▶ **YOUR GOAL**:
Retyping the entire listing exactly is the task.

---- GIVEN MATERIAL

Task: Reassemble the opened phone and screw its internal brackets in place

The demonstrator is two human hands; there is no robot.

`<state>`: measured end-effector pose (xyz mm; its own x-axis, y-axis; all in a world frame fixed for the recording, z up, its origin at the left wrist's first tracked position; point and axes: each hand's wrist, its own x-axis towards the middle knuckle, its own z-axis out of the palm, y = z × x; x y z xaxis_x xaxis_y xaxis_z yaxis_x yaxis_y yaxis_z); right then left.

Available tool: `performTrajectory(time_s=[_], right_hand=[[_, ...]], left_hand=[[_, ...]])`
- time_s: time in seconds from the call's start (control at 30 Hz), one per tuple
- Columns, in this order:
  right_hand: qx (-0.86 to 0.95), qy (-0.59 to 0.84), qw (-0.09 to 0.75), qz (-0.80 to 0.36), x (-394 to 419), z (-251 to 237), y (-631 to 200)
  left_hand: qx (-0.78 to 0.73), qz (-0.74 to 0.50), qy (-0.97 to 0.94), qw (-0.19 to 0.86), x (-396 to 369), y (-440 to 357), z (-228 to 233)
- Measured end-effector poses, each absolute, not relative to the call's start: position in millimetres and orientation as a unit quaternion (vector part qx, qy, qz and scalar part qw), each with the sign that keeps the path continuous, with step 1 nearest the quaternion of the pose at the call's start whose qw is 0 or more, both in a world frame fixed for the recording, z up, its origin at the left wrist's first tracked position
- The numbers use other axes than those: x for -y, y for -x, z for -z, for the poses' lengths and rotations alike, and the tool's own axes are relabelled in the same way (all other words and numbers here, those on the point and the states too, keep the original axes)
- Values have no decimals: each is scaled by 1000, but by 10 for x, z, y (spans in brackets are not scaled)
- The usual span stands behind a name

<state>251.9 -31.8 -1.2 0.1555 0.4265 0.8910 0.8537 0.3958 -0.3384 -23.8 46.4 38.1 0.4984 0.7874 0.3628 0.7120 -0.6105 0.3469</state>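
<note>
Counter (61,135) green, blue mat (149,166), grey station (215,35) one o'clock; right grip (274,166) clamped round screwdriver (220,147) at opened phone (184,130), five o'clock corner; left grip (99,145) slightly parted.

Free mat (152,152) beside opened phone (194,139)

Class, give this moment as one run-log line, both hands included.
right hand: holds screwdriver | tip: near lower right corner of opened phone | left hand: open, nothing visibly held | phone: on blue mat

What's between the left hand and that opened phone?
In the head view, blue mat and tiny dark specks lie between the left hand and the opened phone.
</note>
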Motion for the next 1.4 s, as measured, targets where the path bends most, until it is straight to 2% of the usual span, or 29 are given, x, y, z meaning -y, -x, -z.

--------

▶ **WRITTEN SOLUTION**:
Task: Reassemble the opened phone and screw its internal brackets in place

The demonstrator is two human hands; there is no robot.

`<state>`: measured end-effector pose (xyz mm; its own x-axis, y-axis; all in a world frame fixed for the recording, z up, its origin at the left wrist's first tracked position; point and axes: each hand's wrist, its own x-axis towards the middle knuckle, its own z-axis out of the palm, y = z × x; x y z xaxis_x xaxis_y xaxis_z yaxis_x yaxis_y yaxis_z); right then left.

Available tool: `performTrajectory(time_s=[_], right_hand=[[_, ...]], left_hand=[[_, ...]])`
- time_s: time in seconds from the call's start (control at 30 Hz), one per tuple
- Columns, in this order:
  right_hand: qx (-0.86 to 0.95), qy (-0.59 to 0.84), qw (-0.09 to 0.75), qz (-0.80 to 0.36), x (-394 to 419), z (-251 to 237), y (-631 to 200)
  left_hand: qx (-0.78 to 0.73), qz (-0.74 to 0.50), qy (-0.97 to 0.94), qw (-0.19 to 0.86), x (-396 to 369), y (-440 to 357), z (-228 to 233)
- Measured end-effector poses, each absolute, not relative to the call's start: position in millimetres and orientation as a unit quaternion (vector part qx, qy, qz and scalar part qw), each with the sign that keeps the path continuous, with step 1 nearest the quaternion of the pose at the call's start whose qw is 0 or more, both in a world frame fixed for the recording, z up, its origin at the left wrist's first tracked position
- The numbers use other axes than those: x for -y, y for -x, z for -z, for the poses' lengths and rotations alike, and the tool's own axes are relabelled in the same way (all other words and numbers here, those on the point and the states too, keep the original axes)
- Values have no decimals: each is scaled by 1000, but by 10 for x, z, y (spans in brackets are not scaled)
- The usual span stands behind a name

<state>251.9 -31.8 -1.2 0.1555 0.4265 0.8910 0.8537 0.3958 -0.3384 -23.8 46.4 38.1 0.4984 0.7874 0.3628 0.7120 -0.6105 0.3469</state>
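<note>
Counter (61,135) green, blue mat (149,166), grey station (215,35) one o'clock; right grip (274,166) clamped round screwdriver (220,147) at opened phone (184,130), five o'clock corner; left grip (99,145) slightly parted.

Free mat (152,152) beside opened phone (194,139)

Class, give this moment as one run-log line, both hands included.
right hand: holds screwdriver | tip: near lower right corner of opened phone | left hand: open, nothing visibly held | phone: on blue mat

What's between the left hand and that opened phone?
In the head view, blue mat and tiny dark specks lie between the left hand and the opened phone.
</note>
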Motion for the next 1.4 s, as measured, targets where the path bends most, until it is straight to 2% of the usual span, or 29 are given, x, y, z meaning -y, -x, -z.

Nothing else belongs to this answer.